Last modified: 2014-09-06 19:58:54 UTC
DNS look-ups from Labs instances for the IP addresses of Labs instances fail every once in a while (all times UTC): | tools-webproxy.eqiad.wmflabs : Aug 24 20:09:33 : diamond : unable to resolve host tools-webproxy.eqiad.wmflabs | tools-webproxy.eqiad.wmflabs : Aug 25 18:23:00 : diamond : unable to resolve host tools-webproxy.eqiad.wmflabs | tools-webproxy.eqiad.wmflabs : Aug 25 23:28:06 : diamond : unable to resolve host tools-webproxy.eqiad.wmflabs | Date: Sat, 23 Aug 2014 20:27:11 +0000 (3 days, 5 hours ago) | error: unable to send message to qmaster using port 6444 on host "tools-master.eqiad.wmflabs": can't resolve host name | Date: Tue, 26 Aug 2014 06:39:11 +0000 (19 hours, 30 minutes ago) | error: unable to send message to qmaster using port 6444 on host "tools-master.eqiad.wmflabs": can't resolve host name
This happens several times each day during the beta-scap-eqiad Jenkins job [0] as well: ssh: Could not resolve hostname deployment-mediawiki02.eqiad.wmflabs: Name or service not known Ths failing host name varies from run to run and generally works if the job is re-run immediately upon notification of failure. [0]: https://integration.wikimedia.org/ci/view/Beta/job/beta-scap-eqiad/
Today the frequency of those occurences has increased quite a bit at Tools: | tools-webproxy.eqiad.wmflabs : Aug 27 00:03:35 : diamond : unable to resolve host tools-webproxy.eqiad.wmflabs | tools-webproxy.eqiad.wmflabs : Aug 27 01:25:37 : diamond : unable to resolve host tools-webproxy.eqiad.wmflabs | tools-webproxy.eqiad.wmflabs : Aug 27 02:25:43 : diamond : unable to resolve host tools-webproxy.eqiad.wmflabs | tools-webproxy.eqiad.wmflabs : Aug 27 03:40:40 : diamond : unable to resolve host tools-webproxy.eqiad.wmflabs | tools-webproxy.eqiad.wmflabs : Aug 27 06:24:43 : diamond : unable to resolve host tools-webproxy.eqiad.wmflabs | tools-webproxy.eqiad.wmflabs : Aug 27 11:39:49 : diamond : unable to resolve host tools-webproxy.eqiad.wmflabs | tools-webproxy.eqiad.wmflabs : Aug 27 14:25:02 : diamond : unable to resolve host tools-webproxy.eqiad.wmflabs | Date: Wed, 27 Aug 2014 07:05:11 +0000 (8 hours, 15 minutes ago) | error: unable to send message to qmaster using port 6444 on host "tools-master.eqiad.wmflabs": can't resolve host name I don't remember consciously that hosts besides tools-master and tools-webproxy were affected in the past in a major way, and with tools-webproxy probably doing a lot of lookups for the log files, my assumption is that the DNS server/OpenStack's/Ubuntu's network layer has some throttling in place per client host. It may be worth a test to install a caching dnsmasq locally to see if that solves the problem. In that case, non-cached queries need to be forwarded to the Labs DNS server so that the special rewrites in openstack::network-service are honoured.

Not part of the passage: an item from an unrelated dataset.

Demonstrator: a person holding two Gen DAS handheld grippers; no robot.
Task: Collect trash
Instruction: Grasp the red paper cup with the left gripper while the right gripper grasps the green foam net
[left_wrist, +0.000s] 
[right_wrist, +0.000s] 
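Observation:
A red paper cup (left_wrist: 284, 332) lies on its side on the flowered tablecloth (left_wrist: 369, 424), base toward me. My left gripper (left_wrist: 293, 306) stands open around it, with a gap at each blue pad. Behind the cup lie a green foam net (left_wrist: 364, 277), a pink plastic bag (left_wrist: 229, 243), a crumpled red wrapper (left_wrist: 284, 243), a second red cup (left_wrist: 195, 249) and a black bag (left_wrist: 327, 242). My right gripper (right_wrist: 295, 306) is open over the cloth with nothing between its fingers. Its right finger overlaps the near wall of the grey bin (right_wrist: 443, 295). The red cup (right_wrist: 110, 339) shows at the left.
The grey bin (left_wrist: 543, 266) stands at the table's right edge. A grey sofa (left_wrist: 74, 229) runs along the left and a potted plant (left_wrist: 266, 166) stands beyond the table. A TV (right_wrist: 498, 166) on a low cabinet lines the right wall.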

dnsmasq is a [bleep]ing piece of unreliable [bleep] that crumbles under the lightest load. I've been meaning to have a real DNS server in labs for a while now, and this increase in failures just bumped that up in priority.

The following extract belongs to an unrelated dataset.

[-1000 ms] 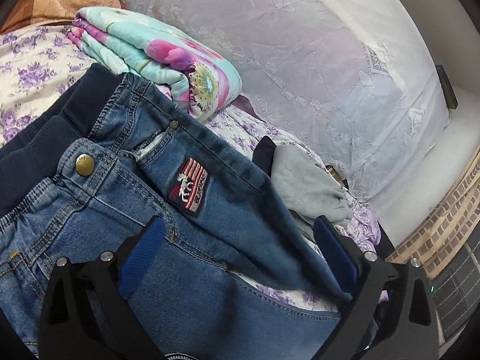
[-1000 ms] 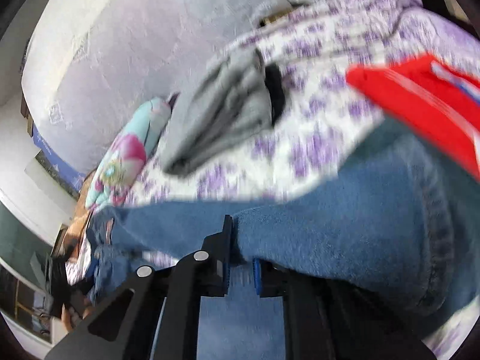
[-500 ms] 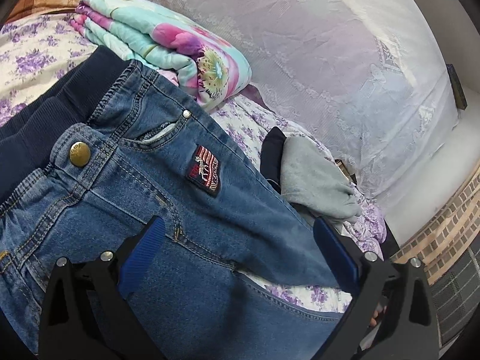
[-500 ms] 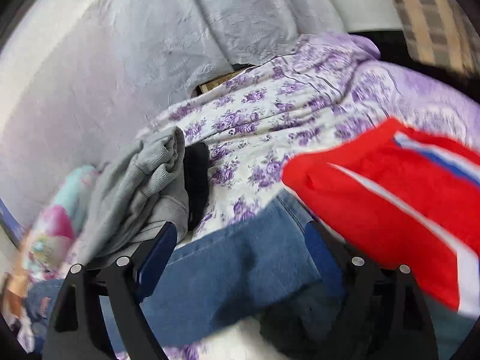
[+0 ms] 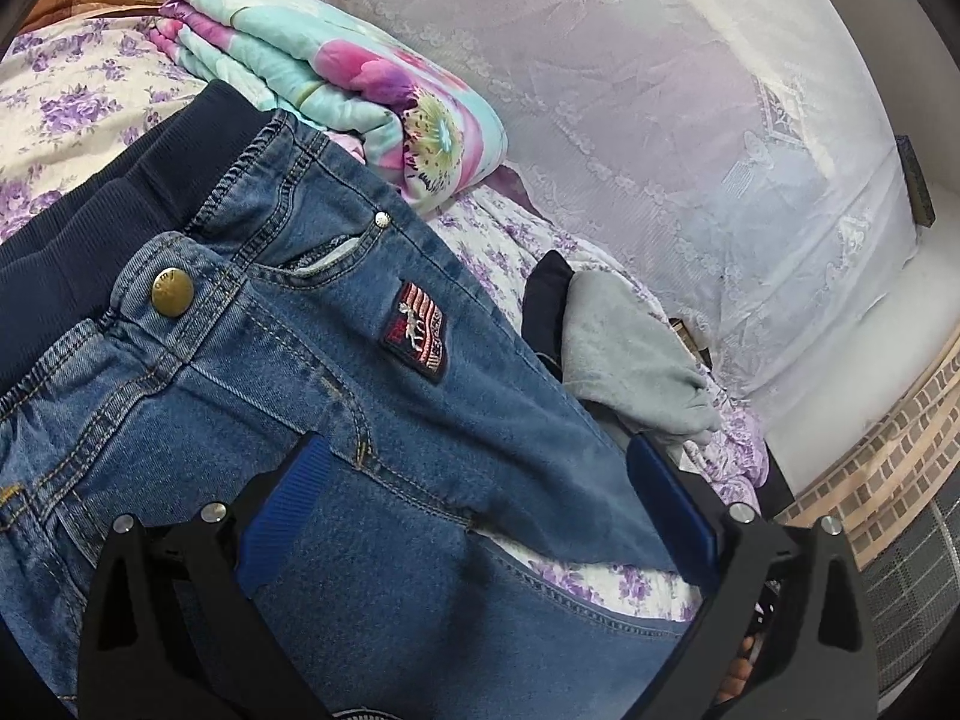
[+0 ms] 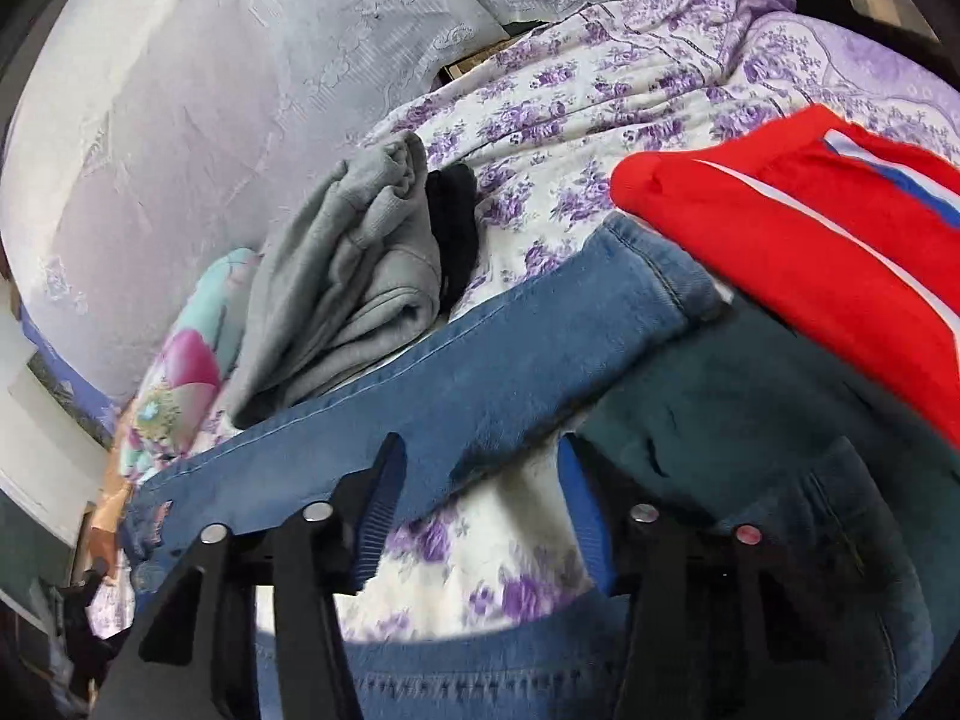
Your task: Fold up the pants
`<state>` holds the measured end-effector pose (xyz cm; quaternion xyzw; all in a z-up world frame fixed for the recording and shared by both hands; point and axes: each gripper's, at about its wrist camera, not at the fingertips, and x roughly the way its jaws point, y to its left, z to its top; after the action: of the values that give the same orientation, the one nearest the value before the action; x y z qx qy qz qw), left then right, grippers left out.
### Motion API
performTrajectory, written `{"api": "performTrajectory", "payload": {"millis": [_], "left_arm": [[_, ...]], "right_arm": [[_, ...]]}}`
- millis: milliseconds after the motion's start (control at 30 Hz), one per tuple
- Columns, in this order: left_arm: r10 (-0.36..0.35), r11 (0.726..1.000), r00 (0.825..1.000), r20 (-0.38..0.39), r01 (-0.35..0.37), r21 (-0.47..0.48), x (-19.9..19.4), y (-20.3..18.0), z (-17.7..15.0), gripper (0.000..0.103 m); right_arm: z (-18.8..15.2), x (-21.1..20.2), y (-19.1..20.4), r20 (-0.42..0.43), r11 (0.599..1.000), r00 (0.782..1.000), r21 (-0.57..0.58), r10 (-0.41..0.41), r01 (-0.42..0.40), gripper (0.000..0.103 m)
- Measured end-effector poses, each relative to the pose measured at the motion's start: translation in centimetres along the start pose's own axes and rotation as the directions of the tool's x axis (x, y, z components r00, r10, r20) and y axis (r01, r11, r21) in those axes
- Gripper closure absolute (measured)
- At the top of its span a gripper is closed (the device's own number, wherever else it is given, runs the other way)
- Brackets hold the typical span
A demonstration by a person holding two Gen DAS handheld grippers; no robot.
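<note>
I am holding my right gripper (image 6: 480,510) over the flowered bedspread (image 6: 540,120); its jaws, shut on denim a second ago, let go, have just been closing again and are standing half apart, gripping nothing. The jeans (image 5: 372,420) are lying spread, one leg (image 6: 480,372) released flat toward the bed's far edge. My left gripper (image 5: 474,516) is hovering wide open over the seat, empty. Folding appears ready to begin.

The left black two-finger gripper with blue ribbed pads (image 5: 474,501) hangs tilted downward, its fingers (image 5: 282,510) spread wide and pressing on nothing. The right black gripper with blue pads (image 6: 480,501) points more steeply down; its jaws have just been closing and stand partly apart, gripping nothing.
</note>
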<state>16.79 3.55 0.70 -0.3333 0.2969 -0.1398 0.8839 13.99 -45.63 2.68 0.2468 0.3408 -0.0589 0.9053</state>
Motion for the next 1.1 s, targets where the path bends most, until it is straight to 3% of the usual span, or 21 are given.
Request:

I ran "iptables -A OUTPUT -d 10.68.16.1 -p udp -m udp --dport 53" on all Tools instances to get an idea of the order of magnitude between tools-master, tools-webproxy and the rest. To display: | scfc@tools-login:~$ sudo iptables -nvxL | Chain INPUT (policy ACCEPT 20004 packets, 10193318 bytes) | pkts bytes target prot opt in out source destination | Chain FORWARD (policy ACCEPT 0 packets, 0 bytes) | pkts bytes target prot opt in out source destination | Chain OUTPUT (policy ACCEPT 19480 packets, 4383218 bytes) | pkts bytes target prot opt in out source destination | 139 9403 udp -- * * 0.0.0.0/0 10.68.16.1 udp dpt:53 | scfc@tools-login:~$
Replacing dnsmasq is... more complicated than reasonable because of the way it's being invoked and managed by Openstack. As a first pass, I'm going to enable local caching of name resolution; I expect this will lighten the load on it by an order of magnitude or more and will make resolution more robust even if it does falter.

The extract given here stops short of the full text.